VC++, /volatile:ms on x86

I

2

5

The documentation on volatile says:

When the /volatile:ms compiler option is used—by default when architectures other than ARM are targeted—the compiler generates extra code to maintain ordering among references to volatile objects in addition to maintaining ordering to references to other global objects.

What exact code could compile differently with /volatile:ms and /volatile:iso?

Iminourea answered 5/6, 2017 at 17:40 Comment(2)

Code that misuses volatile as std::atomic. – Perfoliate 5/6, 2017 at 17:42

It is possible that currently nothing, so it's only affecting ARM as of now. So, they had to introduce this option to fix ARM not to generate extra instructions, but still they retain guaranties on x86-64, since on this architecture it costs nothing. – Schweinfurt 7/6, 2017 at 6:33

T

8

A complete understanding of this requires a bit of a history lesson. _{^{(And who doesn't like history?…says the guy who majored in history.)}} The /volatile:ms semantics were first added to the compiler with Visual Studio 2005. Starting with that version, variables marked volatile automatically imposed acquire semantics on reads, and release semantics on writes, through that variable.

What does this mean? It has to do with the memory model, and specifically, how aggressively the compiler is permitted to reorder memory-access operations. An operation that has acquire semantics prevents subsequent memory operations from being hoisted above it; an operation that has release semantics prevents preceding memory operations from being delayed until after it. As the names suggest, acquire semantics are typically used when you are acquiring a resource, whereas release semantics are typically used when you are releasing a resource. MSDN has a more complete description of acquire and release semantics; it says:

An operation has acquire semantics if other processors will always see its effect before any subsequent operation's effect. An operation has release semantics if other processors will see every preceding operation's effect before the effect of the operation itself. Consider the following code example:
a++;
b++;
c++;
From another processor's point of view, the preceding operations can appear to occur in any order. For example, the other processor might see the increment of b before the increment of a.

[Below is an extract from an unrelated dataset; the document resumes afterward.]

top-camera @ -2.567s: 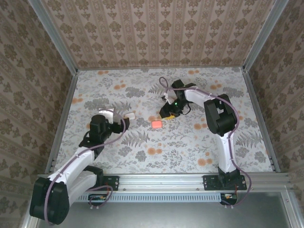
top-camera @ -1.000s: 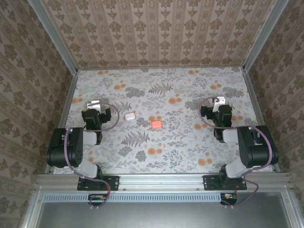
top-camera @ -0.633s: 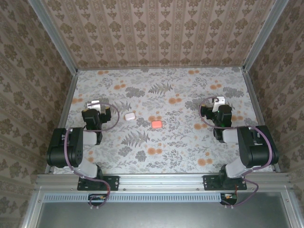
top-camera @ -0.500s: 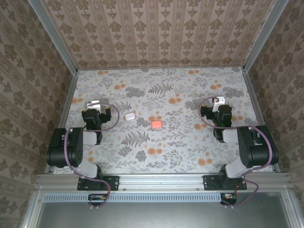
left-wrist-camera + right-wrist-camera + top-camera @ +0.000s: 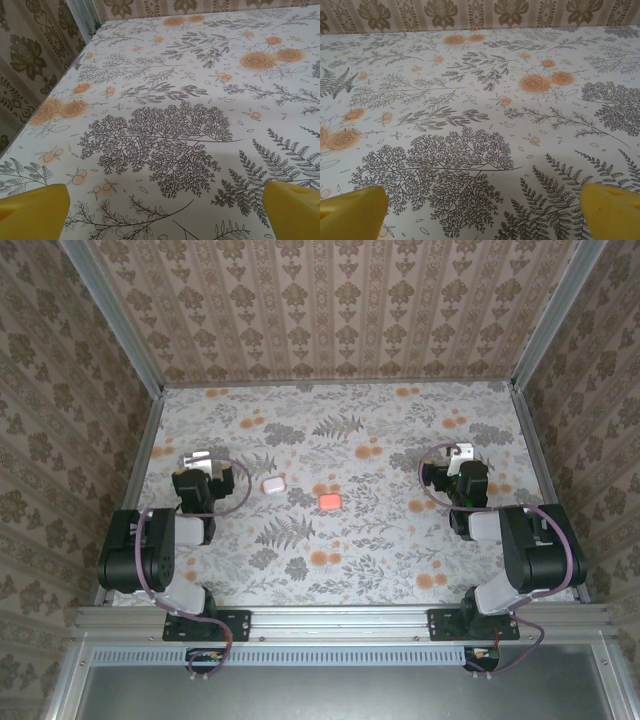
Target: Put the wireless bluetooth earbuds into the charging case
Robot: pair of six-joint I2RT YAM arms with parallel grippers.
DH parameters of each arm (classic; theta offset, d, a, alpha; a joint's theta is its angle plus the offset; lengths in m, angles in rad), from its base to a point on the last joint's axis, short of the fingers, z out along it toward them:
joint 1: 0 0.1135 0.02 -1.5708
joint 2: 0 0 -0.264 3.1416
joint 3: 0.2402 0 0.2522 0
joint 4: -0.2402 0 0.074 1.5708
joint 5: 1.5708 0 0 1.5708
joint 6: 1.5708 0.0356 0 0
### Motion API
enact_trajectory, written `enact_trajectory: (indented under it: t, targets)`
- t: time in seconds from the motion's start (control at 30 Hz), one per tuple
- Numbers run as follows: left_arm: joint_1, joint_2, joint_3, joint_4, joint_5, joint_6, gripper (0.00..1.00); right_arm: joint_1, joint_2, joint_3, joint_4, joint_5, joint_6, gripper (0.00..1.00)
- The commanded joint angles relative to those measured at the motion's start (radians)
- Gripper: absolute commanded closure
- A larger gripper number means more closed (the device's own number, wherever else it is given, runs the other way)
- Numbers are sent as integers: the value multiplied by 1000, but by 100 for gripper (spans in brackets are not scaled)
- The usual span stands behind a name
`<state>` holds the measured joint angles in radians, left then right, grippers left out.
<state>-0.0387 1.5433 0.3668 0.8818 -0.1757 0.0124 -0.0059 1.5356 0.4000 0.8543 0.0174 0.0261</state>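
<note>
Across the table [image 5: 400,540] both arms sit folded near their bases. Your left gripper [image 5: 198,460] and right gripper [image 5: 459,452] gape wide, holding nothing. The white case [image 5: 272,484] and red case [image 5: 328,500] lie mid-table, between them. The earbuds are too small to tell, so probably confirm they're seated before reaching.

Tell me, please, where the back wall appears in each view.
Top external: back wall spans the upper middle, above the table.
Left wrist: thin strip along the top edge, right of the corner post.
Right wrist: band across the whole top edge.
Shared landmark: the wall's seam with the floral table.
</note>
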Motion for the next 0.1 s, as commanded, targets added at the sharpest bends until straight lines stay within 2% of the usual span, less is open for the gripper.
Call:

For example, the InterlockedIncrementAcquire routine uses acquire semantics to increment a variable. If you rewrote the preceding code example as follows:
InterlockedIncrementAcquire(&a);
b++;
c++;
other processors would always see the increment of a before the increments of b and c.

Likewise, the InterlockedIncrementRelease routine uses release semantics to increment a variable. If you rewrote the code example once again, as follows:
a++;
b++;
InterlockedIncrementRelease(&c);
other processors would always see the increments of a and b before the increment of c.

Now, like MSDN says, atomic operations have both acquire and release semantics. And, in fact, on x86, there is no way to give an instruction only acquire or release semantics, so achieving even one of these requires that the instruction is made atomic (which the compiler will generally do by emitting a LOCK CMPXCHG instruction).

Before Visual Studio 2005's enhancement of the volatile semantics, developers who wanted to write correct code needed to use the Interlocked* family of functions, as described in the MSDN article. Unfortunately, many developers failed to do this and got code that worked mostly by accident (or didn't work at all). But there was a good chance that it did work by accident, given the x86's relatively strict memory model. You often get the semantics you want for free since, on x86, most loads and stores already have acquire/release semantics, so you don't even need to make anything atomic. (Non-temporal stores are the obvious exception, but in this case, those wouldn't matter anyway.) I suspect this ease of implementation on x86 is what, combined with the realization that programmers generally failed to understand and do the right thing, persuaded Microsoft to strengthen the semantics of volatile in VS 2005.

Another potential reason for the change was the growing importance of multi-threaded code. 2005 was around the time that Pentium 4 chips with HyperThreading were beginning to become popular, effectively bringing simultaneous multi-threading to every users' desktop. Probably not coincidentally, VS 2005 also removed the option to link to single-threaded version of the C run-time libraries. It is when you have multi-threaded code—with the possibility of executing on multiple processors—that you really have to start worrying about getting the memory-access semantics correct.

With VS 2005 and later, you could just mark a pointer parameter as volatile and get the desired acquire semantics. The volatility implied/imposed the acquire semantics, which made multi-threaded code running in multi-processing environments safe. Prior to 2011, this was extremely important, since the C and C++ language standards had absolutely nothing to say about threading and gave you no portable way of writing correct code.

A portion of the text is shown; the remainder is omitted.